Mais ce qui valut encore mieux que cette sorte de réhabilitation nobiliaire, c’est que la bonne opinion du peuple sur mon compte s’imposa insensiblement à toutes les classes, ainsi qu’il arrive toujours en pareille occurrence. Il n’est guère de calomnie qui prévale contre ces mots : aimé des pauvres ! Les plus fières notabilités sont jalouses de l’amour des petits, et, quand elles ne l’inspirent pas spontanément, elles tâchent de l’obtenir par des bienfaits. Moi, je ne pouvais rien acheter, on m’aimait gratuitement. On respectait Jennie que l’on voyait passer le dimanche, allant seule à la ville pour chercher et reporter notre ouvrage, tandis que, loin d’exploiter l’intérêt de ma situation, je faisais le ménage en son absence, et ne me montrais qu’à ceux qui venaient me voir. Bientôt les bourgeois vinrent pour m’offrir leurs services, et les nobles aussi, M. de Malaval en tête, pour m’engager à accepter leur protection. Je refusai que ceux-ci intervinssent entre mes ennemis et moi, et leur protestation contre l’inimitié dont j’étais victime n’en fut que plus vive. Quand ma déchéance sociale fut proclamée à Toulon par un jugement rendu à la requête de ma belle-mère et facilitée par mon refus de combattre, il y eut un cri de réprobation contre cette riche famille qui me dépouillait si cruellement, afin d’avoir le droit de m’offrir à titre d’aumône des moyens d’existence que je ne voulais ni ne pouvais accepter. On rendit pleine et entière justice à ma fierté, et il fut question dans le peuple de me porter en triomphe et de mettre le feu à certain moulin. Nous réussîmes à calmer les esprits ; mais la cabale suscitée contre moi n’eut plus le moindre succès à espérer, et madame Capeforte, réduite au silence, chassée de plusieurs maisons recommandables, prit le parti de nier son animosité et de dire hypocritement qu’elle avait été trompée sur mon compte. Elle essaya de se réconcilier avec moi et me fit des avances auxquelles je ne répondis pas. Alors, elle me dépêcha Galathée, que j’accueillis sans rancune, mais avec réserve, en ne lui permettant pas de me parler d’autre chose que de la pluie et du beau temps.
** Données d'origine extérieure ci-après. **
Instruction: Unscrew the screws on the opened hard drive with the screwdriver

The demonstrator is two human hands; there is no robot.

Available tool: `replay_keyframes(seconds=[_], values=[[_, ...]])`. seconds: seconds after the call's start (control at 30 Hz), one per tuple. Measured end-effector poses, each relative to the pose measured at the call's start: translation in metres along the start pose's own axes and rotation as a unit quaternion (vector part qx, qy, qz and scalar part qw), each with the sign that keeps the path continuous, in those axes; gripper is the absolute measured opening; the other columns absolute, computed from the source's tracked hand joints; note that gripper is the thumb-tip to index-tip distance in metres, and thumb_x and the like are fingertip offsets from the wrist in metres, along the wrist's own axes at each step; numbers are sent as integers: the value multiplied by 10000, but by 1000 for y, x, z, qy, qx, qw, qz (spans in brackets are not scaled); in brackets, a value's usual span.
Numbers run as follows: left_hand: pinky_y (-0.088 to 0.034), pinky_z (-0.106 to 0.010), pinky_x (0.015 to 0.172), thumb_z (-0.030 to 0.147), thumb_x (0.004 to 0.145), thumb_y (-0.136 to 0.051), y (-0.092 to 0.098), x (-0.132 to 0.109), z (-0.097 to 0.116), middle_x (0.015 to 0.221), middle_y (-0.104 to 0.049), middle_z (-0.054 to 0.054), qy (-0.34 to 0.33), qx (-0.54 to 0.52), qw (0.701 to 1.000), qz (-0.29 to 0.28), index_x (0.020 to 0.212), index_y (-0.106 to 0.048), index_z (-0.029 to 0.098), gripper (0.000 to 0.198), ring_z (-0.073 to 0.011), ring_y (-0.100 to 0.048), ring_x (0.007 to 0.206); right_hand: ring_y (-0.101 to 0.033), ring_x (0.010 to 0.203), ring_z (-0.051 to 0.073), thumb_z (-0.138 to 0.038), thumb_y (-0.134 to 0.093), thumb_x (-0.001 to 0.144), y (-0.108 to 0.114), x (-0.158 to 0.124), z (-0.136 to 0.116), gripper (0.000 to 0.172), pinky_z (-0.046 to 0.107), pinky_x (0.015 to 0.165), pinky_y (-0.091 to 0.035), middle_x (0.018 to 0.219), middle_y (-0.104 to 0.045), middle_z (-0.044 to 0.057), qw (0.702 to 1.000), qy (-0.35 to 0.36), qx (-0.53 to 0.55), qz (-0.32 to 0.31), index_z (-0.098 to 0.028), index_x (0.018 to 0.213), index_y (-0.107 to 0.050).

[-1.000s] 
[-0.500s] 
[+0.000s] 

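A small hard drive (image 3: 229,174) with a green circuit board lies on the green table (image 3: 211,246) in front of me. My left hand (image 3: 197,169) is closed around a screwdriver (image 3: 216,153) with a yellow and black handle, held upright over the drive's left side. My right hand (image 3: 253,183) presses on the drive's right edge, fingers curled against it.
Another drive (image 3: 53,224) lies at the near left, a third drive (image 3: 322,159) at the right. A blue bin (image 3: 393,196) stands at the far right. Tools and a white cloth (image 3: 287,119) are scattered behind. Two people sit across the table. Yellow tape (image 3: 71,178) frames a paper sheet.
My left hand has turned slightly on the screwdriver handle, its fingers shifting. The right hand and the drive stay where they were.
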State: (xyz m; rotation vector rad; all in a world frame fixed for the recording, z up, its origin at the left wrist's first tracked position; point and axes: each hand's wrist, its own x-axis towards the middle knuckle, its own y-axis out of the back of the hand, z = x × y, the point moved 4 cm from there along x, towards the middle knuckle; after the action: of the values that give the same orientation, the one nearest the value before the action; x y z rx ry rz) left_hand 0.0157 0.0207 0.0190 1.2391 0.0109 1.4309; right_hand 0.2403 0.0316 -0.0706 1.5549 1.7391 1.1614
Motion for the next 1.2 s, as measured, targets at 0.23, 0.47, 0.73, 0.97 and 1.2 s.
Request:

Les gens de Bellombre, le bon Michel en tête, venaient aussi me voir souvent, et, si j’eusse voulu les croire, ils m’eussent apporté toutes les fleurs et tous les fruits du domaine. J’eus beaucoup de peine à leur faire comprendre que je n’avais plus droit à rien, pas même à une rose de notre jardin. C’étaient alors des pleurs et des exclamations qui parfois m’ennuyaient un peu, je l’avoue. Je ne me trouvais pas si déplorable que cela. J’avais conquis un trésor de philosophie que ces bonnes gens ne savaient pas apprécier.